# [INSTRUCTIONS FOR THE TASK]
Output every record again so that it matches the original word for word.
##### MATERIAL TO PROCESS #####
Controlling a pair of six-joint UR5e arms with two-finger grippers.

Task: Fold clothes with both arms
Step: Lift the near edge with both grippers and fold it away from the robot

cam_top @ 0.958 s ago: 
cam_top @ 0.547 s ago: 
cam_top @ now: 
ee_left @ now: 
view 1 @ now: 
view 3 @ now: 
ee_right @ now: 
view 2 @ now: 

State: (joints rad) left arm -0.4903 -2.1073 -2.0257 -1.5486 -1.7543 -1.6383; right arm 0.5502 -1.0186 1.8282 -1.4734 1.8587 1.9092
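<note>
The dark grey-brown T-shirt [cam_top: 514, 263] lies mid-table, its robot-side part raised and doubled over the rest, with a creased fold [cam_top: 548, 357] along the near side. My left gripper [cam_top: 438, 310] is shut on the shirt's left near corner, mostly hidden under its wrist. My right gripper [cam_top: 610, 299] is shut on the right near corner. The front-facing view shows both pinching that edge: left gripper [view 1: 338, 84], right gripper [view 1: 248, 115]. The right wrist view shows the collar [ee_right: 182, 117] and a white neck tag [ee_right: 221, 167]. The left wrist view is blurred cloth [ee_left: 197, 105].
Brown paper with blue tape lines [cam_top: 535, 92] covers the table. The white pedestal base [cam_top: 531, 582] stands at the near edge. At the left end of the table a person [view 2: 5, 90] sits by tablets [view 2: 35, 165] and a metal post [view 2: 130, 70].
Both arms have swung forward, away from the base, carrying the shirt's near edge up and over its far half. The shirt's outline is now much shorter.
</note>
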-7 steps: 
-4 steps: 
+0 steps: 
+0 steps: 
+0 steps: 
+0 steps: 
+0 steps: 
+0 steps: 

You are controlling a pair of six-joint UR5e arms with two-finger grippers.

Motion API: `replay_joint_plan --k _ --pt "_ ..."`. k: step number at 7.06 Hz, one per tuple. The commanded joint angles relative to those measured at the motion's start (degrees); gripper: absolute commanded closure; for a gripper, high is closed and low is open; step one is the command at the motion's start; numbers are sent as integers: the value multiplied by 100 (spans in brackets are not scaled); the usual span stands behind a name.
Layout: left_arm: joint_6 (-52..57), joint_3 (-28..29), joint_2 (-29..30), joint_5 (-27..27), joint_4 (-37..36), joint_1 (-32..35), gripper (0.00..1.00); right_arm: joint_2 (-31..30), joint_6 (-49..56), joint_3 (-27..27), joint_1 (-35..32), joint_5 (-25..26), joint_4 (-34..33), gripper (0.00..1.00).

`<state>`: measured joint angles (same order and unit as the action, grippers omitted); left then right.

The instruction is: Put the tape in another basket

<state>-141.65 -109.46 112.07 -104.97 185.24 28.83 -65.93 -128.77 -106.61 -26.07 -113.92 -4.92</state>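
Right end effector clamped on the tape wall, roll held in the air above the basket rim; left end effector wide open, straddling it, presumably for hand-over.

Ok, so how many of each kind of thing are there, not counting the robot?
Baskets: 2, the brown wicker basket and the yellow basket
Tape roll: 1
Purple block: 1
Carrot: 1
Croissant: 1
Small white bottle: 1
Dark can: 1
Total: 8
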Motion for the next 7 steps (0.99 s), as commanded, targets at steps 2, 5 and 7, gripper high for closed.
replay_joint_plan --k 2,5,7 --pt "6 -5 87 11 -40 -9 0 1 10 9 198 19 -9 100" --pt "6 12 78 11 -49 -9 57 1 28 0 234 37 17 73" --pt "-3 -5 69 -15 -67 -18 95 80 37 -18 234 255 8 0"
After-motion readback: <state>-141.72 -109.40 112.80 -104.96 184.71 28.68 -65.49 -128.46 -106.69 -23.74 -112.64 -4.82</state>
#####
# [COMPLETED EXERCISE]
Controlling a pair of six-joint UR5e arms with two-finger grippers.

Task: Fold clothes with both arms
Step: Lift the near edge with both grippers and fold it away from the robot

cam_top @ 0.958 s ago: 
cam_top @ 0.547 s ago: 
cam_top @ now: 
ee_left @ now: 
view 1 @ now: 
view 3 @ now: 
ee_right @ now: 
view 2 @ now: 

State: (joints rad) left arm -0.4903 -2.1073 -2.0257 -1.5486 -1.7543 -1.6383; right arm 0.5502 -1.0186 1.8282 -1.4734 1.8587 1.9092
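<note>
The dark grey-brown T-shirt [cam_top: 514, 263] lies mid-table, its robot-side part raised and doubled over the rest, with a creased fold [cam_top: 548, 357] along the near side. My left gripper [cam_top: 438, 310] is shut on the shirt's left near corner, mostly hidden under its wrist. My right gripper [cam_top: 610, 299] is shut on the right near corner. The front-facing view shows both pinching that edge: left gripper [view 1: 338, 84], right gripper [view 1: 248, 115]. The right wrist view shows the collar [ee_right: 182, 117] and a white neck tag [ee_right: 221, 167]. The left wrist view is blurred cloth [ee_left: 197, 105].
Brown paper with blue tape lines [cam_top: 535, 92] covers the table. The white pedestal base [cam_top: 531, 582] stands at the near edge. At the left end of the table a person [view 2: 5, 90] sits by tablets [view 2: 35, 165] and a metal post [view 2: 130, 70].
Both arms have swung forward, away from the base, carrying the shirt's near edge up and over its far half. The shirt's outline is now much shorter.
</note>
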-7 steps: 
-4 steps: 
+0 steps: 
+0 steps: 
+0 steps: 
+0 steps: 
+0 steps: 
+0 steps: 

You are controlling a pair of six-joint UR5e arms with two-finger grippers.

Motion API: `replay_joint_plan --k _ --pt "_ ..."`. k: step number at 7.06 Hz, one per tuple. The commanded joint angles relative to those measured at the motion's start (degrees); gripper: absolute commanded closure; for a gripper, high is closed and low is open; step one is the command at the motion's start; numbers are sent as integers: the value multiplied by 100 (spans in brackets are not scaled); the usual span stands behind a name.
Layout: left_arm: joint_6 (-52..57), joint_3 (-28..29), joint_2 (-29..30), joint_5 (-27..27), joint_4 (-37..36), joint_1 (-32..35), gripper (0.00..1.00); right_arm: joint_2 (-31..30), joint_6 (-49..56), joint_3 (-27..27), joint_1 (-35..32), joint_5 (-25..26), joint_4 (-34..33), gripper (0.00..1.00).

`<state>`: measured joint angles (same order and unit as the action, grippers omitted); left then right.

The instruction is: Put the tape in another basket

<state>-141.65 -109.46 112.07 -104.97 185.24 28.83 -65.93 -128.77 -106.61 -26.07 -113.92 -4.92</state>
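Right end effector clamped on the tape wall, roll held in the air above the basket rim; left end effector wide open, straddling it, presumably for hand-over.

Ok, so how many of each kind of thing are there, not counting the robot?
Baskets: 2, the brown wicker basket and the yellow basket
Tape roll: 1
Purple block: 1
Carrot: 1
Croissant: 1
Small white bottle: 1
Dark can: 1
Total: 8
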Motion for the next 7 steps (0.99 s), as commanded, targets at steps 2, 5 and 7, gripper high for closed.
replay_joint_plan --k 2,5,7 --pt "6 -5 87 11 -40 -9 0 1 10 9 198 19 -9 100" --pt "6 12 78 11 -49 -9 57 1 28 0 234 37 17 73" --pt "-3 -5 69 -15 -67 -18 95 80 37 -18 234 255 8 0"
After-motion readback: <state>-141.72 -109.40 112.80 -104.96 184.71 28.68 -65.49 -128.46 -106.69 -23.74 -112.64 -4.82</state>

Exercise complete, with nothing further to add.